Weathering Model Trains. Top Tips and Techniques

01 February 2019
Dub-Dee-57482.jpg Weathered Dub Dee locomotive
We reveal top tips and techniques for weathering model trains.
Weathering Model Trains. Top Tips and Techniques Images

Weathering is a term used to describe the technique of replicating the visible results of wear and tear. When we think about our model railways we spend a great deal of time replicating the real world for the layout to look as realistic as possible. Therefore, weathering model trains is a very important part of the modelling process. It’s something that modellers of all abilities can do themselves and once you have completed a few projects you will have the confidence to tackle anything. You’ll soon be able to master a number of model railway weathering techniques.

Practice on old or unwanted items that aren’t of any value: old locomotives, wagons, carriages or buildings. Your first attempts should be on light coloured models as it is far easier to see what you are doing.

Remember that once you start weathering, it is important that you apply it consistently across your layout. True, you may have a few items that exhibit little weathering such as a model locomotive that depicts one that has just entered service or that is kept in pristine condition. However, doing things the other way round, and having one or two weathered model trains and the majority un-weathered, won’t look right. Weathering is a matter of taste and you may prefer light effects or heavy effects, however, it is fair to say that model railway weathering can easily be overdone.

Weathered locomotive


An example of a perfectly weathered OO gauge locomotive that helps make it look just like the real thing!
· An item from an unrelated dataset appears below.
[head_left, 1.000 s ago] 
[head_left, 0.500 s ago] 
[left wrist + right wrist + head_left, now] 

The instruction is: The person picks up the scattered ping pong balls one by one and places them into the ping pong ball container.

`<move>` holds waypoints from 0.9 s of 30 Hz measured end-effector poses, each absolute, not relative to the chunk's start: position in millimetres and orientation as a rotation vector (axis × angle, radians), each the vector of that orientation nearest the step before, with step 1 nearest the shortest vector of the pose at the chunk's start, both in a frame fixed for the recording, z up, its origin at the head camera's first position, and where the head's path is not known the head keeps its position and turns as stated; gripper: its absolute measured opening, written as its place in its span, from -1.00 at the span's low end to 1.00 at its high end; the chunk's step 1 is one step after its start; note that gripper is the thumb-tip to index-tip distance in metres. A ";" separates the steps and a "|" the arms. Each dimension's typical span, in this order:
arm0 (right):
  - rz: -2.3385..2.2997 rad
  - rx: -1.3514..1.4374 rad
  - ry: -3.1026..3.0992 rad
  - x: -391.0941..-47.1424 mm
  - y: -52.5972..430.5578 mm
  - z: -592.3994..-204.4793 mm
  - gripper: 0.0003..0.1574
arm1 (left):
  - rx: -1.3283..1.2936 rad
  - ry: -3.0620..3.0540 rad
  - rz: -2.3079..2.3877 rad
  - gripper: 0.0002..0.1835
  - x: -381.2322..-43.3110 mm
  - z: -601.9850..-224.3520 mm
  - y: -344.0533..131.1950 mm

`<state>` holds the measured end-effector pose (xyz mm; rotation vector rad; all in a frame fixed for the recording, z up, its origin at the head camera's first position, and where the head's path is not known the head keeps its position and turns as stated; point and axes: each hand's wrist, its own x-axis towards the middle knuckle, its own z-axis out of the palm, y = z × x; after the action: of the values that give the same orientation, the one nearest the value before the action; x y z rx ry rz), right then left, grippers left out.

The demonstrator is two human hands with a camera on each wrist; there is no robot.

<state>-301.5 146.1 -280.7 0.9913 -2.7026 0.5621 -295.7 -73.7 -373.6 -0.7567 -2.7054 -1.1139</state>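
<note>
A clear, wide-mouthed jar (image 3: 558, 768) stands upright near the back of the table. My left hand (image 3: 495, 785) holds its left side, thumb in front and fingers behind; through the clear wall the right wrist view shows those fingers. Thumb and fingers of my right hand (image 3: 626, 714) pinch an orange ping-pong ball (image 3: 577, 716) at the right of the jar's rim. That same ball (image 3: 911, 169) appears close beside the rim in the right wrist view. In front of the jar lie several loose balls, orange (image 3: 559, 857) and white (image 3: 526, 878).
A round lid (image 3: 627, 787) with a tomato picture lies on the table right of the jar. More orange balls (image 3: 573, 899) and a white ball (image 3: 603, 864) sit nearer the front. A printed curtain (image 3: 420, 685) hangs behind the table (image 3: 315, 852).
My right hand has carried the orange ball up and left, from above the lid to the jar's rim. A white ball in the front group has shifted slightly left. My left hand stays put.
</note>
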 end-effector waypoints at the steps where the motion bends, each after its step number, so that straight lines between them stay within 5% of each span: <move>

The good news is that there are many different model railway weathering techniques for you to utilise. All are capable of producing great results with a little practice. Whilst it is true that buying an airbrush can be a sizable investment to start with, it doesn’t cost too much to run and other weathering techniques need very little in the way of expenditure. The investment is more in time than in consumables.

The Need for Observation

Since you are emulating the effects of the real world, it is essential to know how the effects build-up in the first place. Observation is your biggest asset and then you just need the skills to replicate what you have seen. For example, rain will wash deposits from outdoor items and this will lead to streaks and accumulations in other areas. Similarly, items stood on the ground are weathered by the rain hitting the ground and splashing the lower regions with dirt. Look at the pots on a patio to see this.

When you are out and about, look for weathering effects and what has caused them. Then think about how you could go about weathering your model trains to replicate the effect.

Weathered model wagon

This wagon has been weathered to include rust and dirt, just like many real wagons found on the nation's railways.

Model Railway Weathering Techniques

There are many techniques for weathering model trains. Experiment and the select the best method for your desired result. For example, you could first spray the model with a faded colour to tone down the whole finish. You could then add a wash to replicate dirt trapped in corners. To finish off you could drybrush colours to simulate missing paint on raised areas.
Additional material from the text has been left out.